La semana pasada, la Fiscalía de Navarra pidió el ingreso en prisión de los cinco acusados, al considerar que hay "riesgo de fuga" de los acusados debido a la gravedad de las penas que le fueron impuestas.

La representante del Ministerio Público centró su exposición en la última sentencia del TSJN y estimó que el sentido condenatorio de la misma no va a ser modificado por el Tribunal Supremo cuando resuelva los recursos que ya han sido anunciados, por lo que insistió en que existe un "riesgo de fuga" de los acusados dado que las penas impuestas son graves.

La acusación particular que ejerce el Ayuntamiento de Pamplona destacó, por su parte, que desde que se produjo la puesta en libertad por parte de la Audiencia en junio pasado ha "cambiado la falta de arraigo" del militar de la Manada Alfonso Jesús Cabezuelo Entrena, tras haber perdido la condición de militar, y también ha dicho que Ángel Boza ha sido condenado por delitos de lesiones relacionados con el robo de las gafas, al tiempo que señaló que se debe "tener en consideración" el voto particular emitido por dos magistrados del TSJN, entre ellos el del presidente, Joaquín Galve, que se han mostrado partidarios de una condena por un delito de agresión sexual a 14 años de cárcel.

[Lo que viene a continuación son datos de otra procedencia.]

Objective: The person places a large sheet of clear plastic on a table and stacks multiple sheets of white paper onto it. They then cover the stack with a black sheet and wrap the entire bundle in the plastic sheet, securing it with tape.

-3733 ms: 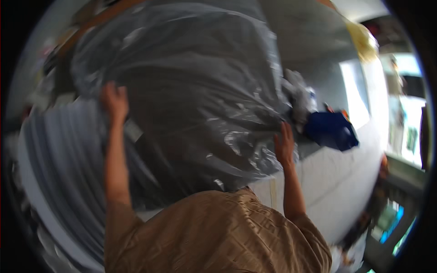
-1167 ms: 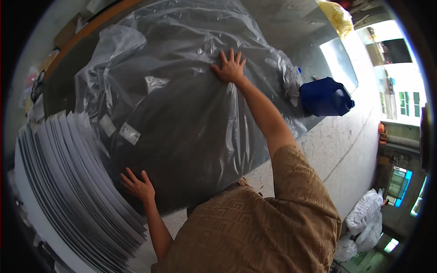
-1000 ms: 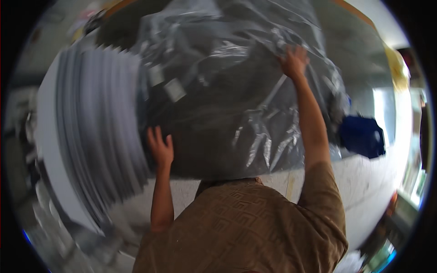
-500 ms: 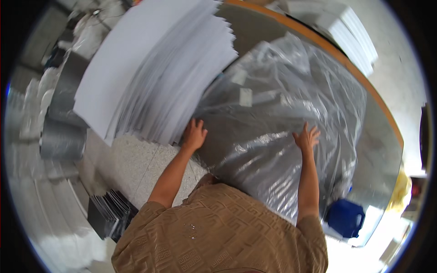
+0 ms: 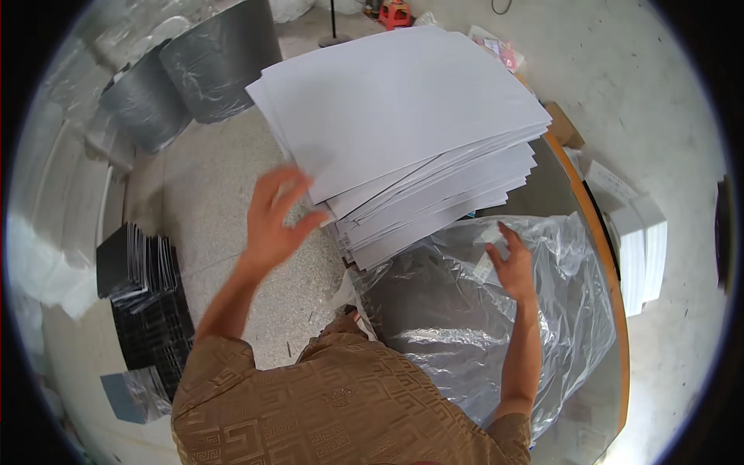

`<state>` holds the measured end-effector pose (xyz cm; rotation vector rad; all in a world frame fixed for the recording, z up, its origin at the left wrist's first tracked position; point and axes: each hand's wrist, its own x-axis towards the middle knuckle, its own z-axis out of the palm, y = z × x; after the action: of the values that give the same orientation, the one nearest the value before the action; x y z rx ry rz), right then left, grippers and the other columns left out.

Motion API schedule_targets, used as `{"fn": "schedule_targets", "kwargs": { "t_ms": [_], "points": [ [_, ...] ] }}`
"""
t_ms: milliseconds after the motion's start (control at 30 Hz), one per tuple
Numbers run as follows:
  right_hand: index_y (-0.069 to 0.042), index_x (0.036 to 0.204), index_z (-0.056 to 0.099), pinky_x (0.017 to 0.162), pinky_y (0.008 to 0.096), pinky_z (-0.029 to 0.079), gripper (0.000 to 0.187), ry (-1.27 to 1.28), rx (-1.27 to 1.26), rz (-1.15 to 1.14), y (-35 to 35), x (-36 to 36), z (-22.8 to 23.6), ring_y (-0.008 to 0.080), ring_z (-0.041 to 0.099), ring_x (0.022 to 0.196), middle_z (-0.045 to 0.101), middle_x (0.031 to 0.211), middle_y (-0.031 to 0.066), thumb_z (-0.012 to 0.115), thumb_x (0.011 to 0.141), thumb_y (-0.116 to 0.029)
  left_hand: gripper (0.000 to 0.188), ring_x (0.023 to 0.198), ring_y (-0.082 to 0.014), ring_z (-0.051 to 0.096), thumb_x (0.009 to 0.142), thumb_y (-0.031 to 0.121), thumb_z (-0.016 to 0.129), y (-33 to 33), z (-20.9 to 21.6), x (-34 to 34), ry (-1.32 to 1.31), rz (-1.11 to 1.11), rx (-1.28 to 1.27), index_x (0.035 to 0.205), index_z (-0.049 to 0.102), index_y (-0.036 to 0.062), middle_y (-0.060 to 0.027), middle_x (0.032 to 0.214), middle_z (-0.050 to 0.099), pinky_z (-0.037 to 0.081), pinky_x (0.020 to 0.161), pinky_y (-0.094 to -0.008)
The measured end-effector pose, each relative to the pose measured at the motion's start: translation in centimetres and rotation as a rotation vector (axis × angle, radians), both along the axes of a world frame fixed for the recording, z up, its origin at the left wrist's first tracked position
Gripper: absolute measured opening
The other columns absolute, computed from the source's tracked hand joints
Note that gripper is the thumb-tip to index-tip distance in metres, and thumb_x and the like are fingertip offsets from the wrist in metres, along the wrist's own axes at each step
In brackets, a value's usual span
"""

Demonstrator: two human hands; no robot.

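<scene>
Someone's wearing a brown shirt [image 5: 333, 426] patterned all over with angular, maze-like lines. The short sleeves [image 5: 213, 368] match.

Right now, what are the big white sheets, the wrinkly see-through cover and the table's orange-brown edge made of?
White sheets: maybe card or thin foam board, matte, with dull faces and crisp edges. See-through cover: most likely thin plastic film, glossy, because it crinkles and shines. Table's orange-brown edge: perhaps wood, judging by colour; finish unclear.

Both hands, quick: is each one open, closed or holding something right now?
Left hand: open, holding nothing, beside the stack of white sheets.
Right hand: open, slightly curled, over the clear plastic; whether it touches cannot be told.
</scene>
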<state>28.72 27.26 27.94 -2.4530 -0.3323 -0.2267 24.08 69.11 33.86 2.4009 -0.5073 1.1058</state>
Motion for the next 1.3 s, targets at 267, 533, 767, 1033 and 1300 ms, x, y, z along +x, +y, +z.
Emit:
{"fn": "schedule_targets", "kwargs": {
  "t_ms": [267,533,767,1033,1300],
  "points": [
    [0.002,0.123,0.055,0.090,0.0351,0.047,0.045,0.251,0.290,0.368,6.6,-1.2,1.0,0.0286,0.061,0.107,0.063,0.114,0.0190,0.068,0.086,-0.020,0.032,0.106,-0.0279,0.060,0.081,0.017,0.068,1.2,3.6,1.9,0.311,0.017,0.653,0.107,0.060,-0.0004,-0.0143,0.116,0.059,0.053,0.082,-0.0347],
    [0.006,0.141,0.024,0.095,0.0519,0.045,0.078,0.715,1.369,0.622,7.9,-0.5,5.6,0.0355,0.052,0.117,0.050,0.127,0.0234,0.055,0.091,-0.046,0.012,0.096,-0.0305,0.065,0.086,0.004,0.060,-1.6,10.0,3.5,-0.402,-0.105,0.504,0.094,0.057,-0.0043,-0.0175,0.104,0.061,0.058,0.067,-0.0326],
    [0.003,0.134,0.034,0.099,0.0495,0.042,0.073,0.454,2.001,0.362,0.0,1.7,11.2,0.0342,0.052,0.116,0.053,0.123,0.0181,0.049,0.091,-0.053,0.006,0.096,-0.0318,0.065,0.085,-0.001,0.053,-14.0,7.0,-4.3,-0.565,-0.525,0.529,0.089,0.049,-0.0037,-0.0175,0.098,0.061,0.060,0.062,-0.0319],
    [0.000,0.128,0.045,0.098,0.0428,0.046,0.050,-0.338,1.828,-0.557,-17.4,-18.2,5.4,0.0293,0.055,0.113,0.055,0.123,0.0155,0.049,0.095,-0.037,0.012,0.095,-0.0279,0.065,0.079,0.005,0.057,-20.1,0.2,-4.5,-0.558,-1.338,0.297,0.084,0.046,0.0026,-0.0119,0.091,0.059,0.057,0.067,-0.0315],
    [-0.008,0.134,0.042,0.110,0.0407,0.031,0.051,-0.345,2.062,-0.983,-10.2,-37.2,-14.5,0.0243,0.044,0.125,0.048,0.135,0.0067,0.047,0.096,-0.041,0.024,0.125,-0.0386,0.042,0.083,0.009,0.063,-22.5,-17.4,-5.8,0.381,-1.059,-0.123,0.104,0.055,0.0000,-0.0224,0.129,0.039,0.039,0.099,-0.0483]
  ]
}}
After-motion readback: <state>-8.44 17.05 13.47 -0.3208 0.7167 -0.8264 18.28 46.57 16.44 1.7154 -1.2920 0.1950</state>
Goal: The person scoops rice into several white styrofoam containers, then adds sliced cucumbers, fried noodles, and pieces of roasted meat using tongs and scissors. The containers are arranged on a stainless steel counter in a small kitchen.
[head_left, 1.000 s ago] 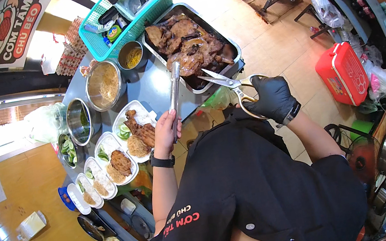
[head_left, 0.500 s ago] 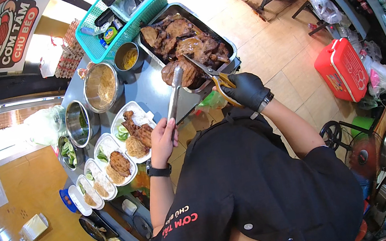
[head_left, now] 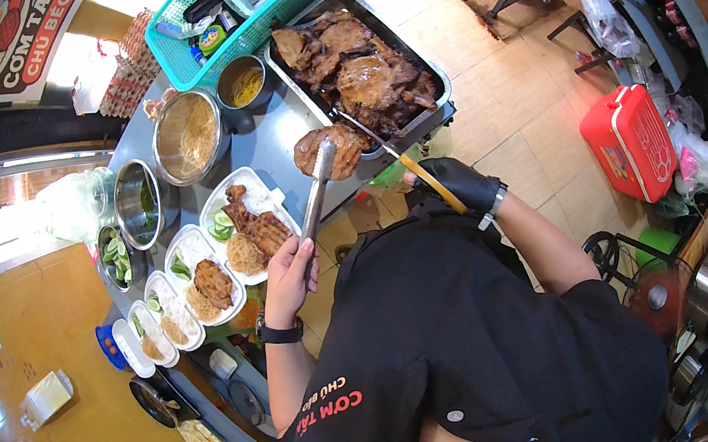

La otra acusación particular, la que ejerce el Gobierno de la Comunidad Foral de Navarra se adhirió a la petición de ingreso en prisión de la Fiscalía.

Por su parte, el abogado Agustín Martínez, que defiende a los cinco jóvenes sevillanos, afirmó que no se había producido "ningún cambio" desde que la Audiencia de Navarra acordó el pasado 21 de junio la prisión provisional de los acusados, eludible bajo fianza, siguiendo las tesis del Tribunal Constitucional.

Los cinco acusados siguieron la vista desde una videoconferencia en la Sala del Jurado de la Audiencia de Sevilla, donde permanecieron durante 35 minutos, y a la salida del Palacio de Justicia no quisieron realizar ningún comentario a los numerosos periodistas que se congregaron a las puertas de la sede judicial.